*EXERCISE DETAILS*
Restate the listing below line for line and word for word, without the pictures.

= = = = = = =

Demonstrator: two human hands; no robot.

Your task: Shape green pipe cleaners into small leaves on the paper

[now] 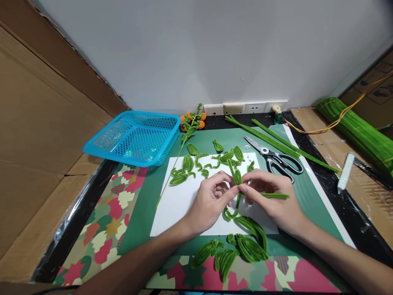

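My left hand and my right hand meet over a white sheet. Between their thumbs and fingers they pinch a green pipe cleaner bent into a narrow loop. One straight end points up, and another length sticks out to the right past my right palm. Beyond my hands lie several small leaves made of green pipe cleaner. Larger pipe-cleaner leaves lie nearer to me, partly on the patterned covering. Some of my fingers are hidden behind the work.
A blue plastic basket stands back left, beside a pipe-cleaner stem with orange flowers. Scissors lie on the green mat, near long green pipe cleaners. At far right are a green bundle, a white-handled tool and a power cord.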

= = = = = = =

*FINISHED TASK*
Demonstrator: two human hands; no robot.

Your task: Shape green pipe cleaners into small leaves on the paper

[now] 

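My left hand and my right hand meet over a white sheet. Between their thumbs and fingers they pinch a green pipe cleaner bent into a narrow loop. One straight end points up, and another length sticks out to the right past my right palm. Beyond my hands lie several small leaves made of green pipe cleaner. Larger pipe-cleaner leaves lie nearer to me, partly on the patterned covering. Some of my fingers are hidden behind the work.
A blue plastic basket stands back left, beside a pipe-cleaner stem with orange flowers. Scissors lie on the green mat, near long green pipe cleaners. At far right are a green bundle, a white-handled tool and a power cord.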

No more output is given for this exercise.